I make jokes about my mistakes, bring them up early and often. Everything is a bit lighter and easier with a bit of humor and without the fear of making mistakes.

And vice versa it is just as detrimental to be afraid to bring mistakes and inadequacies up and criticize them. It's much more fun and productive if things are continuously improving.

This works great until you get an engineer who pushes back constantly claiming it’s a time trade off or that this code is correct and you just don’t understand it. Sometimes humor doesn’t cut it.
I have worked with a few such "strong personalities" and while I agree they can be slow on receiving criticism, I disagree that one should therefore resign to more forceful communication.

There are many alternative avenues in a professional setting when presented with an opportunity to argue, even if you're being blocked by a superior.

The crucial thing to remember is you cannot ensure your "social workaround" will work, but you can always ensure you act professionally. Whether that impacts the sprint is a matter of circumstance, but mild, cheery professionalism always improves the workplace culture.

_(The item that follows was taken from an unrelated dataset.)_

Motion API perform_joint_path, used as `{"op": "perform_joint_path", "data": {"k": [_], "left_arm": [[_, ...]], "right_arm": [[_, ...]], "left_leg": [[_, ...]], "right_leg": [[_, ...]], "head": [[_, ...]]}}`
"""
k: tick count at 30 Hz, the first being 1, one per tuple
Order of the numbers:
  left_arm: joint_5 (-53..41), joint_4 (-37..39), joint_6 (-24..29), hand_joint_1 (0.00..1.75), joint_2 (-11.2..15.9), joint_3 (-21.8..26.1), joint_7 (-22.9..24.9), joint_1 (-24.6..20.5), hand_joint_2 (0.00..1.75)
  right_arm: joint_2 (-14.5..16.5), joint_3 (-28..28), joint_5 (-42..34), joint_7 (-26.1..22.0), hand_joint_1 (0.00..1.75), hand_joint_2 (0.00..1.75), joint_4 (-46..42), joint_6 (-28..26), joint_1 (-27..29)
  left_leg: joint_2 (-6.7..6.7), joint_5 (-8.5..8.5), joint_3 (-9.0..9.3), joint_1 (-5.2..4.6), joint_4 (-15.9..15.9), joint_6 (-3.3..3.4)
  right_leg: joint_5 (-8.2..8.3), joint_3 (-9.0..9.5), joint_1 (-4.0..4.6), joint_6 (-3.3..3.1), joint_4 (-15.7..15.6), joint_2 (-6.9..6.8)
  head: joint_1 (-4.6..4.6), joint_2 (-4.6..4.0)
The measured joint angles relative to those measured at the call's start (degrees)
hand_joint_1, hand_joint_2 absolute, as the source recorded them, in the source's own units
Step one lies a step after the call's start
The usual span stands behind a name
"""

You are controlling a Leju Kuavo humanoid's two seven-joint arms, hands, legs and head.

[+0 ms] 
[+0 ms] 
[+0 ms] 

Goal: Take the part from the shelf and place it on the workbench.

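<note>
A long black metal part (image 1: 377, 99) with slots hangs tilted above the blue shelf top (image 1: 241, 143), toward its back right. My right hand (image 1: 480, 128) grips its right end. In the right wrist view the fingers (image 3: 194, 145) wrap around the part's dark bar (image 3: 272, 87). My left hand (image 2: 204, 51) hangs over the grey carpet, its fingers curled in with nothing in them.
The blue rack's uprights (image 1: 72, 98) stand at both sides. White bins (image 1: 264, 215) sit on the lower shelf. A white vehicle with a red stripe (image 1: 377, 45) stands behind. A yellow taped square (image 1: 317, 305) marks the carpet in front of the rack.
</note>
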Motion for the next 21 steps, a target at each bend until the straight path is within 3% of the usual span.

Yea, some people can be unbelievably toxic.
I think early to mid is too soon to be focused on others' work. Early to mid, you should be focused on the quality of your own work, because you're still developing your taste and judgment, and you need the direct and vivid feedback you get from immersing yourself in the consequences of the decisions you make. A huge trap in software development is to get disconnected from feedback and be a slave to rumor, ideology, and religious "best practices." The air is full of bullshit (in no small part because everyone is trying to "solidify their brand as an individual" and "amplify the good they do" before they actually learn the job) and the best way to learn how to sort through it is by grounding yourself in the consequences of making this decisions versus that one, choosing this approach versus that one.

If you start "amplifying" too early, you won't be amplifying selectively, and your coworkers would be just as well off sorting through search results themselves.

(Of course it's a progressive transition, and you're never too inexperienced to advise a coworker not to force-push master or submit a PR with failing tests.)

You can elevate others while pushing your ideals - once you truly understand something, you can teach it.